Ana Santos lembrou o contexto da mais recente crise internacional, marcado em Portugal pelo programa da troika, que assentou numa política económica de desvalorização interna, no âmbito da qual a relação habitação-finança conheceu alterações significativas provenientes do crescimento do investimento estrangeiro no imobiliário.
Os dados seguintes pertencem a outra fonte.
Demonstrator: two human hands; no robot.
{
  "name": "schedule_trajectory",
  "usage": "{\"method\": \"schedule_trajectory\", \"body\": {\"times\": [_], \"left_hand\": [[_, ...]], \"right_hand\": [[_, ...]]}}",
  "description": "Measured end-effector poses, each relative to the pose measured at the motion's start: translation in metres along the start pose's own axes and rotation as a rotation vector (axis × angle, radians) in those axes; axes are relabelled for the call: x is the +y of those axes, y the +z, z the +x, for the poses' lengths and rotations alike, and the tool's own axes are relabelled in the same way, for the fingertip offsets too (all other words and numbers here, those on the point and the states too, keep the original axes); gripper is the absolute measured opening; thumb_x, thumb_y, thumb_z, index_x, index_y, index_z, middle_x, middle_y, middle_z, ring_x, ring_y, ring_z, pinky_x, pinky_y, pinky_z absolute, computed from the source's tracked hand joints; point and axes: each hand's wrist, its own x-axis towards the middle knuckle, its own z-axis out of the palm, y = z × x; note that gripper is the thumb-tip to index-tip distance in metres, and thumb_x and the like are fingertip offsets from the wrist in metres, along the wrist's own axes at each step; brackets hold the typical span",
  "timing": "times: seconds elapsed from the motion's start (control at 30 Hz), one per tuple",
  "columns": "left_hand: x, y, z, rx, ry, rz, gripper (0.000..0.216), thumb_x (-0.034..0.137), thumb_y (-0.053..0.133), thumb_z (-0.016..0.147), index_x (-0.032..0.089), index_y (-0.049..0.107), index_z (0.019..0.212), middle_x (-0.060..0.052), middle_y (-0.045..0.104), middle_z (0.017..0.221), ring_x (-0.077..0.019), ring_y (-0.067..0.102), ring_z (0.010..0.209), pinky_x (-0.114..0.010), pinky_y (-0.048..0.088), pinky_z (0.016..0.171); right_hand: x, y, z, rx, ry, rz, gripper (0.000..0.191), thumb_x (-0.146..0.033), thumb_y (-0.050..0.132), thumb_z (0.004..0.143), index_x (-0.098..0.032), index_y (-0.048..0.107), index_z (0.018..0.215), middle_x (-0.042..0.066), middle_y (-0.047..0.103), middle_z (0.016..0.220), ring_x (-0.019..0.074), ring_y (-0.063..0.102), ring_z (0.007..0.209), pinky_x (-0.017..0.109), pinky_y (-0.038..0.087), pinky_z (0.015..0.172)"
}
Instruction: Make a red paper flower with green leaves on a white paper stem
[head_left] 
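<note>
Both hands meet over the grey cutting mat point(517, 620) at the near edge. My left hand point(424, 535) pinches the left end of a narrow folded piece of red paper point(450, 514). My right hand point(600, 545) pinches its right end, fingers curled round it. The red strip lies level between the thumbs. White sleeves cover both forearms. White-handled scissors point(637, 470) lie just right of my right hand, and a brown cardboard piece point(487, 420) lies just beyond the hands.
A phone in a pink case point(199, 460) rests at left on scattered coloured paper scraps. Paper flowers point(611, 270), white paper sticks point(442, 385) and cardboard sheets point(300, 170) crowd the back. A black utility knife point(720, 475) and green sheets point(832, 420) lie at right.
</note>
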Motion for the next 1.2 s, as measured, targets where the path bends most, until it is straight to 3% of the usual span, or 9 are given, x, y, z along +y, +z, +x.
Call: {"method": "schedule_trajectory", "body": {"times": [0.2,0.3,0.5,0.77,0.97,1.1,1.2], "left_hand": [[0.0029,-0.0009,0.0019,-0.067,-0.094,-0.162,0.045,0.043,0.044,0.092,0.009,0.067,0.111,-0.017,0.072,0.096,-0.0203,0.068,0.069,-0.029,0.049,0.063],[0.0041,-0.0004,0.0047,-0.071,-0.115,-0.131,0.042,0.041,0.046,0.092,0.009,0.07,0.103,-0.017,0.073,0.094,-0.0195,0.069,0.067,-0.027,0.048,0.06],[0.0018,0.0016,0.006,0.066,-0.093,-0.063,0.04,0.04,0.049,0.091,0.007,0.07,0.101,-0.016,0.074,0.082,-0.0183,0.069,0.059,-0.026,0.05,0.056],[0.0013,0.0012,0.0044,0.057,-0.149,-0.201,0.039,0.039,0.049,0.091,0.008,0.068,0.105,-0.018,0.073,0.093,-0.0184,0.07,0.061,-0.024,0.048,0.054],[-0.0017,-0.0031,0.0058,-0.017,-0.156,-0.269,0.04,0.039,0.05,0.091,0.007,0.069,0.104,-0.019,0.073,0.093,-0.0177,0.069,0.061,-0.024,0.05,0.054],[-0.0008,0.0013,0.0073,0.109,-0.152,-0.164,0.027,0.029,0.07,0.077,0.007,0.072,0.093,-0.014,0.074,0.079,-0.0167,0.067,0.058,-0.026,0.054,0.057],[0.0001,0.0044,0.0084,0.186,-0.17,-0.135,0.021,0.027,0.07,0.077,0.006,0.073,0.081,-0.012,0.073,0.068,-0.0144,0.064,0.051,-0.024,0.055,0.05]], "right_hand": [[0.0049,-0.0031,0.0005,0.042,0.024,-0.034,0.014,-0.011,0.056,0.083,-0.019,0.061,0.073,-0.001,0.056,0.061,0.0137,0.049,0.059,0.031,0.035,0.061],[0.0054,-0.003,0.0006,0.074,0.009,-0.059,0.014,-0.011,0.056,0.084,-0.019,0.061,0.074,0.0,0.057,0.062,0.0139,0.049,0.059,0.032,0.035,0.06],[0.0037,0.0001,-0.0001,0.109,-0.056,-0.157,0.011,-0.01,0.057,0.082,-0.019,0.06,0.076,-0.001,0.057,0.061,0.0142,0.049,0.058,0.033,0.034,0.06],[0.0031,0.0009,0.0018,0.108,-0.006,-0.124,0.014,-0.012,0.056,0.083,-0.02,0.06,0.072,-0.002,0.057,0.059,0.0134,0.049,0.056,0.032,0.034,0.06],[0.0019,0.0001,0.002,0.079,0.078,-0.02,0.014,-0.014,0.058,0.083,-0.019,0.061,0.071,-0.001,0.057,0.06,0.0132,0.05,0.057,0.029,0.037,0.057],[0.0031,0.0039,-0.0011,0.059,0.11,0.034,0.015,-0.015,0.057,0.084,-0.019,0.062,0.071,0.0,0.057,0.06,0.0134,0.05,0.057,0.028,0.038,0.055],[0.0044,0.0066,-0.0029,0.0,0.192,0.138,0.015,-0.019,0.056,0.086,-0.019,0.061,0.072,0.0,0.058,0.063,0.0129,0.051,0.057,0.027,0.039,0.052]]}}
Referiu ainda a nova Lei do Arrendamento Urbano, aprovada em Agosto de 2012, como um factor de aceleração de venda de imóveis para alojamento local. 

Segundo a investigadora, desde 2014 que se regista um crescimento acelerado do número de transações, na sua grande maioria de apartamentos existentes, tendo-se multiplicado por duas vezes e meia em apenas quatro anos, chegando às 46 mil transações no segundo trimestre de 2018, ao mesmo tempo que o número de apartamentos registados como alojamento local se multiplicou por cinco, chegando aos 14,5 mil apartamentos.

Ana Santos salientou ainda um conjunto de medidas que tem incentivando a procura externa, como o Regime de Autorização de Residência para Actividade de Investimento (ARI), que entrou em vigor em Outubro de 2012, permitindo que cidadãos de Estados terceiros possam obter uma autorização de residência temporária para actividade de investimento com a dispensa de visto de residência para entrar em território nacional (conhecidos por vistos dourados ou vistos gold).

«Embora esta medida tivesse em vista o investimento produtivo gerador de novos postos de trabalho num período de forte crise económica e financeira no país, o facto é que, entre Outubro de 2012 e 30 Setembro de 2018, das 6562 autorizações de residência concedidas, 95% foram obtidas por via do requisito da aquisição de bens imóveis», afirmou, acrescentando que esta medida terá gerado um investimento total de cerca de 4 mil milhões de euros.

A investigadora sublinha o contributo destes factores para que, desde 2014, os preços da habitação tenham crescido continuamente em Portugal, em especial em Lisboa, Porto e na região do Algarve.